# WORK TO COMPLETE
For the word "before", count the lines of the records that hold it, and give only that number.

__________________________________________________

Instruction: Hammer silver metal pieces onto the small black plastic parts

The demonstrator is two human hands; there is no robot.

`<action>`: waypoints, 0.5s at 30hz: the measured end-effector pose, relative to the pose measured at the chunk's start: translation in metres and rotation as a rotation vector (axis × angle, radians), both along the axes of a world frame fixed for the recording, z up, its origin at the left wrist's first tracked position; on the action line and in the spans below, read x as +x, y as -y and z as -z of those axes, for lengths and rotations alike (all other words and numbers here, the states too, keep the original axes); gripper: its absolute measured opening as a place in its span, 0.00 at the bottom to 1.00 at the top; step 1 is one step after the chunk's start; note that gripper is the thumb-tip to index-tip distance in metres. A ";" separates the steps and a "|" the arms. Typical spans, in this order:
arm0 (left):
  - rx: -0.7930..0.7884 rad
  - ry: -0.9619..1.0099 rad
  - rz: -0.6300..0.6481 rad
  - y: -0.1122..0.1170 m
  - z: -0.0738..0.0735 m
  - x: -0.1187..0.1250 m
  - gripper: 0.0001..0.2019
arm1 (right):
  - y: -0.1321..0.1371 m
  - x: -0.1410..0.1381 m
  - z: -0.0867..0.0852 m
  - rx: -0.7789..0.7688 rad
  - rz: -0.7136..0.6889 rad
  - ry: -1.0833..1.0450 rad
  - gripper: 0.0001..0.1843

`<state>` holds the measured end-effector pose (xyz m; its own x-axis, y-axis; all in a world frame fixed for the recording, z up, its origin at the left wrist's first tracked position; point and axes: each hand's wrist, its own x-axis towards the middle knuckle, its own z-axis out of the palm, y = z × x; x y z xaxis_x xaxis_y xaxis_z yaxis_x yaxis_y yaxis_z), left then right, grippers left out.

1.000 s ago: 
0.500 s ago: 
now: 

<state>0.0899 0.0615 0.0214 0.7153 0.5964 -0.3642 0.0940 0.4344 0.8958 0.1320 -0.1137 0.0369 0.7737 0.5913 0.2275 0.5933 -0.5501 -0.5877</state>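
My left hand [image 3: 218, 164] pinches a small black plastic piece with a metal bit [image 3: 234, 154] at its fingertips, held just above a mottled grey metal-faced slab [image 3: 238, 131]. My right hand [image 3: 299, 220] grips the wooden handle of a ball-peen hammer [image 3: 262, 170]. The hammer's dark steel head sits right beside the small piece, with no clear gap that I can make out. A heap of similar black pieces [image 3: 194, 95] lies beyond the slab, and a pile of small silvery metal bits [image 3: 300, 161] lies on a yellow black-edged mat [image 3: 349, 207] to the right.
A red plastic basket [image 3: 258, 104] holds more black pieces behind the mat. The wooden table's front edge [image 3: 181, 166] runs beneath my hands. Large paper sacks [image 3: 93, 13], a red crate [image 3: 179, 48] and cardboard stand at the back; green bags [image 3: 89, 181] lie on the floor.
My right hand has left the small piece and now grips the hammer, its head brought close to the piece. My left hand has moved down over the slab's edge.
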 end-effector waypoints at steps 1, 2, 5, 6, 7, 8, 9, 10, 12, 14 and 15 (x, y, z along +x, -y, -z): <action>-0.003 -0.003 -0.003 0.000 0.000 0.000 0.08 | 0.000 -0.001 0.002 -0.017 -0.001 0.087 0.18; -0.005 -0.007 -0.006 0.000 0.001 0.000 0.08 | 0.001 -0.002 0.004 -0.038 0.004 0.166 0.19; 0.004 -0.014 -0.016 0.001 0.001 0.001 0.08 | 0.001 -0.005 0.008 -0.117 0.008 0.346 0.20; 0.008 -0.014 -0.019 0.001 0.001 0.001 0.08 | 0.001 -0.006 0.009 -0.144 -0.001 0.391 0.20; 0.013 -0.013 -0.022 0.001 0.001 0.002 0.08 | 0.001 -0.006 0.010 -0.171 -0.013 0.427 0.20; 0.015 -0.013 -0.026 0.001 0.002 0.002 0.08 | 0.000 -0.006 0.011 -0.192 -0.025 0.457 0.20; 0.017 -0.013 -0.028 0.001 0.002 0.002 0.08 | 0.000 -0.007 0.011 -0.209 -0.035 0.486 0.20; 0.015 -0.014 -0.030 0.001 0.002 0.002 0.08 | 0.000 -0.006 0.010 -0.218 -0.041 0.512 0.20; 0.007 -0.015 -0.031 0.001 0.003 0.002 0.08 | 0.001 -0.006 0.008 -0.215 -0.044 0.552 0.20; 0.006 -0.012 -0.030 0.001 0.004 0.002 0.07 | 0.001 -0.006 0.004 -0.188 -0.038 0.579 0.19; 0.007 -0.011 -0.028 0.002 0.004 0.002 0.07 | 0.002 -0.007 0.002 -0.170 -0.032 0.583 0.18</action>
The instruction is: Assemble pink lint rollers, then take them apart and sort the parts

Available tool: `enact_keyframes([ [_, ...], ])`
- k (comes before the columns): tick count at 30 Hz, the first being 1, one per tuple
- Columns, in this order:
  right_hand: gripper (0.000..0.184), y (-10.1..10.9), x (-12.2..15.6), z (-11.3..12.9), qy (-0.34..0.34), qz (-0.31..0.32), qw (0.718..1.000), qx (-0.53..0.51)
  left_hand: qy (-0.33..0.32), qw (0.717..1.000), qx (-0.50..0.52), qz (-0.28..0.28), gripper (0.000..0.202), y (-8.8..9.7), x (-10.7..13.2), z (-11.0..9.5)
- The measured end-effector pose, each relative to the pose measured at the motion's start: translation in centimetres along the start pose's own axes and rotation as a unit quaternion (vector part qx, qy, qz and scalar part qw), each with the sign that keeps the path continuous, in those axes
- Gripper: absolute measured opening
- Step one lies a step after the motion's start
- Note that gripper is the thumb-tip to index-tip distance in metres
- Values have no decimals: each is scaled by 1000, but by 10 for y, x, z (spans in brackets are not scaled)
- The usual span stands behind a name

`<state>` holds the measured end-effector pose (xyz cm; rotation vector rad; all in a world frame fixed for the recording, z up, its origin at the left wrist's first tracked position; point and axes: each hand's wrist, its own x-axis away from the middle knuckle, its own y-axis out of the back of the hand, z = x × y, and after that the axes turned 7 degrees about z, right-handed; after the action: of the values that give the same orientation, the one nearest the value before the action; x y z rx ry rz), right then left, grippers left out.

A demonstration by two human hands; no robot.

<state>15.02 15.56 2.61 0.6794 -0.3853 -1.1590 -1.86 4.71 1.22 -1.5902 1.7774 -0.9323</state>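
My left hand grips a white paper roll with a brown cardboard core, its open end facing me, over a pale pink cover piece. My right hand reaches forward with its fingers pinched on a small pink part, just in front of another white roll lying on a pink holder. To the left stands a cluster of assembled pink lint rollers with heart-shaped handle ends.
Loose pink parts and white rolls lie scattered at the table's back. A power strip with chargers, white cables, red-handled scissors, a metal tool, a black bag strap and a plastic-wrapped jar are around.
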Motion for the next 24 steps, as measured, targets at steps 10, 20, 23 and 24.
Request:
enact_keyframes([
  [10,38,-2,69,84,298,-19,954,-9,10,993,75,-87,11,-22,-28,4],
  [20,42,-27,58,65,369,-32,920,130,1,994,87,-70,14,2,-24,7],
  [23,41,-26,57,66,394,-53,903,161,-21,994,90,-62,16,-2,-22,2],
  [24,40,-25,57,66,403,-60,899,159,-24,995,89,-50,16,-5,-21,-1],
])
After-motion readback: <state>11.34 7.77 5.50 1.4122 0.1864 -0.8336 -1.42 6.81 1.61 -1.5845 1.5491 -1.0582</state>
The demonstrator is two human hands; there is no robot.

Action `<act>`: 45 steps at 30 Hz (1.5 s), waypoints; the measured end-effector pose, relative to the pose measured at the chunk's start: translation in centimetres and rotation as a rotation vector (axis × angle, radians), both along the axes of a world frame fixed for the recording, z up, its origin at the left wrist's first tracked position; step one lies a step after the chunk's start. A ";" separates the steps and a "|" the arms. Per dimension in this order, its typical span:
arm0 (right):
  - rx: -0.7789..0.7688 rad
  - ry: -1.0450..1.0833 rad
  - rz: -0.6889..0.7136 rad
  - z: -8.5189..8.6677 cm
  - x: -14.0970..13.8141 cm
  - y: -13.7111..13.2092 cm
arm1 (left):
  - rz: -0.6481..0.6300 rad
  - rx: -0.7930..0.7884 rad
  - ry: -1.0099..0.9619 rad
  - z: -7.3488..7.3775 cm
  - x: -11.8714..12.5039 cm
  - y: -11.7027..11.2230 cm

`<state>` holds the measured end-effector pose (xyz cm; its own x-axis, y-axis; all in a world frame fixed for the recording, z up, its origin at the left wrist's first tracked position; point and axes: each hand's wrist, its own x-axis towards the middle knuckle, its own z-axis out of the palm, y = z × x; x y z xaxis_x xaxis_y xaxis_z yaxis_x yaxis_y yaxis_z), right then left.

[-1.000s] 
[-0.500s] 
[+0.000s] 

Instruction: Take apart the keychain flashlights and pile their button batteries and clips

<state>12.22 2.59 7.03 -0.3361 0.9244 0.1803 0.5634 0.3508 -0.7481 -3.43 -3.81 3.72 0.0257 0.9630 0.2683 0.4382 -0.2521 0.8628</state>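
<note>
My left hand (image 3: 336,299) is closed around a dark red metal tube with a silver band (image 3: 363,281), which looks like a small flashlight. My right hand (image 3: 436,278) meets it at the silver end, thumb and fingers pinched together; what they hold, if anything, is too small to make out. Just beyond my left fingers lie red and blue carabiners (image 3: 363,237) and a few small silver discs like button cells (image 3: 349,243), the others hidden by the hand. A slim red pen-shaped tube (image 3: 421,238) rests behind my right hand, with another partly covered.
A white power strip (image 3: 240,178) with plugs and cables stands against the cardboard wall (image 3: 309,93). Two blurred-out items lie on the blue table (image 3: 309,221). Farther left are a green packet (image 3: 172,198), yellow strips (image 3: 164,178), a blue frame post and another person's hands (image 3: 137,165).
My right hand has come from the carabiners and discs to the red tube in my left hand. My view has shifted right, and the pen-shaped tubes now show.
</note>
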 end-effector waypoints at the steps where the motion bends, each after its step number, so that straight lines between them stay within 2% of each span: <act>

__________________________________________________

# ANSWER AREA
2